**PROBLEM REQUIREMENTS**
Please quote exactly the opening lines of the data, from the first line to the one where "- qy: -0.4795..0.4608" appears.

**EXCERPTED DATA**
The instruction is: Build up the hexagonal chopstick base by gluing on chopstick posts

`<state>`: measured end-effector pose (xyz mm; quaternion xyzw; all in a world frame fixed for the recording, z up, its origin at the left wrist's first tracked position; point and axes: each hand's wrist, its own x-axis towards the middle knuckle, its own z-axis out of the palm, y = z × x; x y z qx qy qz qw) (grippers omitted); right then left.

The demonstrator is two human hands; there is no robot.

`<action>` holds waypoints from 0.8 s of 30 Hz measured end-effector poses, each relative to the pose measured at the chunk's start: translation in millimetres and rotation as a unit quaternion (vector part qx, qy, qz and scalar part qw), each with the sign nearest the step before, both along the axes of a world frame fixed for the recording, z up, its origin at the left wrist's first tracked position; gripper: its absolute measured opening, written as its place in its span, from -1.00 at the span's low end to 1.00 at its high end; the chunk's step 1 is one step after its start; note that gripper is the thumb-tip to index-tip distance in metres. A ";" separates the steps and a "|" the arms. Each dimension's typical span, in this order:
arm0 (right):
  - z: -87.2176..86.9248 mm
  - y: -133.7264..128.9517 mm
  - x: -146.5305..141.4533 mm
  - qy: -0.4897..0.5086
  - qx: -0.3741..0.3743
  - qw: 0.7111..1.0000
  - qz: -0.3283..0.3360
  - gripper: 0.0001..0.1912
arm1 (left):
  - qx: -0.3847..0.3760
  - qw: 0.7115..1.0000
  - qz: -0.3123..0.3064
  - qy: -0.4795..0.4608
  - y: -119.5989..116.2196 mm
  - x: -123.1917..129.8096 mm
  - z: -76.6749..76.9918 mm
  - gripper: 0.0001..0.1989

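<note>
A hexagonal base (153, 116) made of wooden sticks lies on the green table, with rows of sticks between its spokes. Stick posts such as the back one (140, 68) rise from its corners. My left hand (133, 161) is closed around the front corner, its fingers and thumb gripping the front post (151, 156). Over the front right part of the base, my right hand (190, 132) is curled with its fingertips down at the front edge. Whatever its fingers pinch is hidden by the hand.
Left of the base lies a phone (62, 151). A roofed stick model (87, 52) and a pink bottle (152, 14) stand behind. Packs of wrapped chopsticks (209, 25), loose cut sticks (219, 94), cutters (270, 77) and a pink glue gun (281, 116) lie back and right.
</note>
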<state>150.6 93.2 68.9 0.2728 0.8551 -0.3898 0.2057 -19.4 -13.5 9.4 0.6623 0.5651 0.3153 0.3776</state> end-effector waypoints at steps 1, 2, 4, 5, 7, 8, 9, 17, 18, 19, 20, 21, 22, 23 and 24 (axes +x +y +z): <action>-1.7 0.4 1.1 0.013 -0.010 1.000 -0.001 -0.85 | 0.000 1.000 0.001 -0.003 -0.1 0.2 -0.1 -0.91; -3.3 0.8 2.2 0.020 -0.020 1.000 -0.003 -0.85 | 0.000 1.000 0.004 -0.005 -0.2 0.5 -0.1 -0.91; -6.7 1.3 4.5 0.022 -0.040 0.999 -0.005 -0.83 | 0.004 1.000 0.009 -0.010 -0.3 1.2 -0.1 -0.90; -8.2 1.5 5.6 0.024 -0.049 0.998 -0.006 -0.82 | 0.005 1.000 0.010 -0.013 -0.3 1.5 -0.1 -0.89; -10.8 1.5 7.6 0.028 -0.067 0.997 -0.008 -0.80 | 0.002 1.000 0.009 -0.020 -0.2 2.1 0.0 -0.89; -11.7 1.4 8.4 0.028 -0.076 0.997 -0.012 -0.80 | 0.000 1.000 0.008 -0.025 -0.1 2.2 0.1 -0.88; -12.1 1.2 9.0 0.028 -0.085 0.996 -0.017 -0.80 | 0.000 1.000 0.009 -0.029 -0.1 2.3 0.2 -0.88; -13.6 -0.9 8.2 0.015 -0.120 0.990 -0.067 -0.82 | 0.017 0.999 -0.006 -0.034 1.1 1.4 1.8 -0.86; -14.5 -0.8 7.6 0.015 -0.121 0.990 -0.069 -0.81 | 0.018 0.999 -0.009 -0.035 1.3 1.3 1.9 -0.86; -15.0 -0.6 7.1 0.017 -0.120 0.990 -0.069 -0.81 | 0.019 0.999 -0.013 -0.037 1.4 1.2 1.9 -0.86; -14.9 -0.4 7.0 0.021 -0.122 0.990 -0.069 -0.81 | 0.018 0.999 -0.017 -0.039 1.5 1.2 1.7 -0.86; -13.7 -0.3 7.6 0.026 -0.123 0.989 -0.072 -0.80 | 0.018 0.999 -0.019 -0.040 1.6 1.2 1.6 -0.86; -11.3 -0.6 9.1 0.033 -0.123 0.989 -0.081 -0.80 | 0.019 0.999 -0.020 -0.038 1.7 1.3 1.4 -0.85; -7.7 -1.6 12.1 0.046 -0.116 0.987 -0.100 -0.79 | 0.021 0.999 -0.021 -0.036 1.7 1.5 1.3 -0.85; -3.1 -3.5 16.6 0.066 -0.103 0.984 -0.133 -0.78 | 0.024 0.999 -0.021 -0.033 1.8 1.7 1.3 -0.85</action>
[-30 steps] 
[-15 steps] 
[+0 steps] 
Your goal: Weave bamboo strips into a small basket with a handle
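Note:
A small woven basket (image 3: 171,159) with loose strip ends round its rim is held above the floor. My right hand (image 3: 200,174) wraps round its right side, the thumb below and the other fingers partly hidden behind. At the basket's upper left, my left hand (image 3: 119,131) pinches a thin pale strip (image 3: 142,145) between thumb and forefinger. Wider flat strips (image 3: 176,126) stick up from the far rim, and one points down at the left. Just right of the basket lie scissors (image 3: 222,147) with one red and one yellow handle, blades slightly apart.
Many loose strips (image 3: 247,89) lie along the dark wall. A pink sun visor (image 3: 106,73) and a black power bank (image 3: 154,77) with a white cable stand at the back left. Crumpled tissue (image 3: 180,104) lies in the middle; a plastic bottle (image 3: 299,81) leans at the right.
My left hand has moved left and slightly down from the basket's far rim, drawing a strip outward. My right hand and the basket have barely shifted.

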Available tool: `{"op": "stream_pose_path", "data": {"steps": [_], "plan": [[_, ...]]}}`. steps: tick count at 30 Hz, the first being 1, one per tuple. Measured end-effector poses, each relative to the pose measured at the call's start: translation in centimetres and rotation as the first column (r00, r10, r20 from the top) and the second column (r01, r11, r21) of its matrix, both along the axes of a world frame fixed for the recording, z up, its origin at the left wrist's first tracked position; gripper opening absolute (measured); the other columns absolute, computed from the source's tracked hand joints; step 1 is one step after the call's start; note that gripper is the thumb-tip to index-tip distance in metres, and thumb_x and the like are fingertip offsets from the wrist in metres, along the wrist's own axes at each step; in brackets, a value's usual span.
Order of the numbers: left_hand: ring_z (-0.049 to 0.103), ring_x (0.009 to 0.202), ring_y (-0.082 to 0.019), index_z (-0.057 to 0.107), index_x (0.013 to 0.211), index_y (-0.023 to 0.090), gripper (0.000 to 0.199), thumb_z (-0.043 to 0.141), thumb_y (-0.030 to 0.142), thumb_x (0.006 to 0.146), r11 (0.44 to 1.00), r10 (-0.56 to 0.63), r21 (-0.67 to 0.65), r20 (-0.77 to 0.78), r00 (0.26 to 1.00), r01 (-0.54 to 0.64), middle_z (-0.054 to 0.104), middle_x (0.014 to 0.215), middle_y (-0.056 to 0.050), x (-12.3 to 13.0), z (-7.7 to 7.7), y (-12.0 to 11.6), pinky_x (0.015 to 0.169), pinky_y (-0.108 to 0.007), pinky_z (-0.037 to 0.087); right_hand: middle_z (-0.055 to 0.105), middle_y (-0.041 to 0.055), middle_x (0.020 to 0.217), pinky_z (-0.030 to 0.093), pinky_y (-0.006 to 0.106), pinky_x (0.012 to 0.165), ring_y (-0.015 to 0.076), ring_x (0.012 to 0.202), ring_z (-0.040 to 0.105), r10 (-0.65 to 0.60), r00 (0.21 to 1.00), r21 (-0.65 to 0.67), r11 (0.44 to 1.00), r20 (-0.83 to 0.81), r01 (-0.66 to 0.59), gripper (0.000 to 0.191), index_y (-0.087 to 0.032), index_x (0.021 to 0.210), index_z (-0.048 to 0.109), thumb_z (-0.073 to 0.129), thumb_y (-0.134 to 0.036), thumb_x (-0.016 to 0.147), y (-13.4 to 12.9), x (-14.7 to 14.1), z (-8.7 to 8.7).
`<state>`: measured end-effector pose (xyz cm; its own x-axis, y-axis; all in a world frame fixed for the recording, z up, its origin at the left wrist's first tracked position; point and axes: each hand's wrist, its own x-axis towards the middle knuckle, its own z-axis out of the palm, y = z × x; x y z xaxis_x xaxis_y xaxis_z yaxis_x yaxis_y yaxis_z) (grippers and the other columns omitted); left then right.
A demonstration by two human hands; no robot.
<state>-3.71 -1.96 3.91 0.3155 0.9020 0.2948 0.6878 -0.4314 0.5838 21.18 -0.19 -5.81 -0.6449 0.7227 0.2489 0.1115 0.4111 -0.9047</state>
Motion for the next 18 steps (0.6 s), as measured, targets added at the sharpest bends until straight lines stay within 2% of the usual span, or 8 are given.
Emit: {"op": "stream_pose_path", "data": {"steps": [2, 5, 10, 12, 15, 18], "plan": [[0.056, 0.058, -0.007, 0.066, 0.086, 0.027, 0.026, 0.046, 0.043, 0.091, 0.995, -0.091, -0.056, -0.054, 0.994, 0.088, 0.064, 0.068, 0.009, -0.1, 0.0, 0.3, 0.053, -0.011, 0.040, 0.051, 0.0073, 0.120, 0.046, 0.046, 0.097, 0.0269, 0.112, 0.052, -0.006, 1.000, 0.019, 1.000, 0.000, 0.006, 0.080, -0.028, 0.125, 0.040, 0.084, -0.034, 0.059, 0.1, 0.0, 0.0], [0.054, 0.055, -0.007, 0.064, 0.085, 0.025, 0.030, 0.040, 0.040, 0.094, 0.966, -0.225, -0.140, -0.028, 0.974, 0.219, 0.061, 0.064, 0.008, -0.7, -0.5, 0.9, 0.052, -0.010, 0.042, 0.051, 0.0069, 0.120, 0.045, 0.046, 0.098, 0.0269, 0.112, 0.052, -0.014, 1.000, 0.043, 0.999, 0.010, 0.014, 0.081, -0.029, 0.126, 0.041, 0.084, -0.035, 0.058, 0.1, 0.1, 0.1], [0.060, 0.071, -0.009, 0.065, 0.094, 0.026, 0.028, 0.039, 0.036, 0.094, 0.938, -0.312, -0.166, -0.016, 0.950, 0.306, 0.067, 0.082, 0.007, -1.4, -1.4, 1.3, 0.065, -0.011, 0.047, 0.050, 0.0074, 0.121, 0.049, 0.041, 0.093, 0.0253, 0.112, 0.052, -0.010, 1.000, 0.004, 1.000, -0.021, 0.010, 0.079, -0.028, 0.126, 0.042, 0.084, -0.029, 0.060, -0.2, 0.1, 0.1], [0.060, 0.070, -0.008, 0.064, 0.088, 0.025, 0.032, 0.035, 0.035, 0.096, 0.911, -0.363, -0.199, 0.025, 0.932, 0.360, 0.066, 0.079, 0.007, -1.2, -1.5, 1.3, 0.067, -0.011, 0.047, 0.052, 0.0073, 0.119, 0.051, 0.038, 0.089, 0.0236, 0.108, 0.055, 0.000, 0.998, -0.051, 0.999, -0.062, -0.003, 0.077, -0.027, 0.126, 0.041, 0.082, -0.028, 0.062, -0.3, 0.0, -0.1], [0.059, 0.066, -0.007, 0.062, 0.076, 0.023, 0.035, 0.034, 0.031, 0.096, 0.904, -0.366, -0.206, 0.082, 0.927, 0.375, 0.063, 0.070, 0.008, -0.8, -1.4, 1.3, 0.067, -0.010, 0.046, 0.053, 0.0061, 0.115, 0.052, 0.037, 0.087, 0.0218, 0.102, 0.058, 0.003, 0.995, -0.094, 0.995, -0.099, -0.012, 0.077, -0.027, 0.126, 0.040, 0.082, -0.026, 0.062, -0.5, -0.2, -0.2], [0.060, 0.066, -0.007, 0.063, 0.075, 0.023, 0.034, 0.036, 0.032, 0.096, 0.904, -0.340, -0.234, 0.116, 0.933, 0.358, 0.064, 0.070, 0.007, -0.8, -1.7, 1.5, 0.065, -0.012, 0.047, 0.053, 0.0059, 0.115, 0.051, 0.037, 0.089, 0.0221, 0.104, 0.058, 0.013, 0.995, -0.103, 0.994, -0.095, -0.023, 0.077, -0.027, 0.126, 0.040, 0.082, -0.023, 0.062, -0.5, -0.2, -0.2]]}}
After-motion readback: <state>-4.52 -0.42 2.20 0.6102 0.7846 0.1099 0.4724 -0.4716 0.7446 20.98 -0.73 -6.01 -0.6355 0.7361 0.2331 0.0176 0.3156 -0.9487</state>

**RESPONSE**
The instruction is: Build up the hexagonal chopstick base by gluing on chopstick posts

`<state>`: measured end-effector pose (xyz mm; quaternion xyzw; all in a world frame fixed for the recording, z up, its origin at the left wrist's first tracked position; point and axes: each hand's wrist, its own x-axis towards the middle knuckle, its own z-axis out of the palm, y = z × x; x y z qx qy qz qw) (grippers omitted); right then left.

The demonstrator is two human hands; there is no robot.

`<action>` holds waypoints from 0.8 s of 30 Hz measured end-effector poses, each relative to the pose measured at the chunk's start: translation in millimetres and rotation as a unit quaternion (vector part qx, qy, qz and scalar part qw), each with the sign nearest the step before, both along the axes of a world frame fixed for the recording, z up, its origin at the left wrist's first tracked position; gripper: its absolute measured opening, written as its place in its span, from -1.00 at the span's low end to 1.00 at its high end; the chunk's step 1 is one step after its start; note that gripper is the thumb-tip to index-tip distance in metres. A ";" separates the steps and a "|" the arms. Each dimension's typical span, in this order:
arm0 (right):
  - z: -87.2176..86.9248 mm
  - y: -133.7264..128.9517 mm
  - x: -146.5305..141.4533 mm
  - qy: -0.4897..0.5086
  - qx: -0.3741..0.3743
  - qw: 0.7111..1.0000
  - qz: -0.3283..0.3360
  - gripper: 0.0001..0.1912
arm1 (left):
  - qx: -0.3847..0.3760
  - qw: 0.7115..1.0000
  - qz: -0.3123..0.3064
  - qy: -0.4795..0.4608

What this exercise required has been given in full.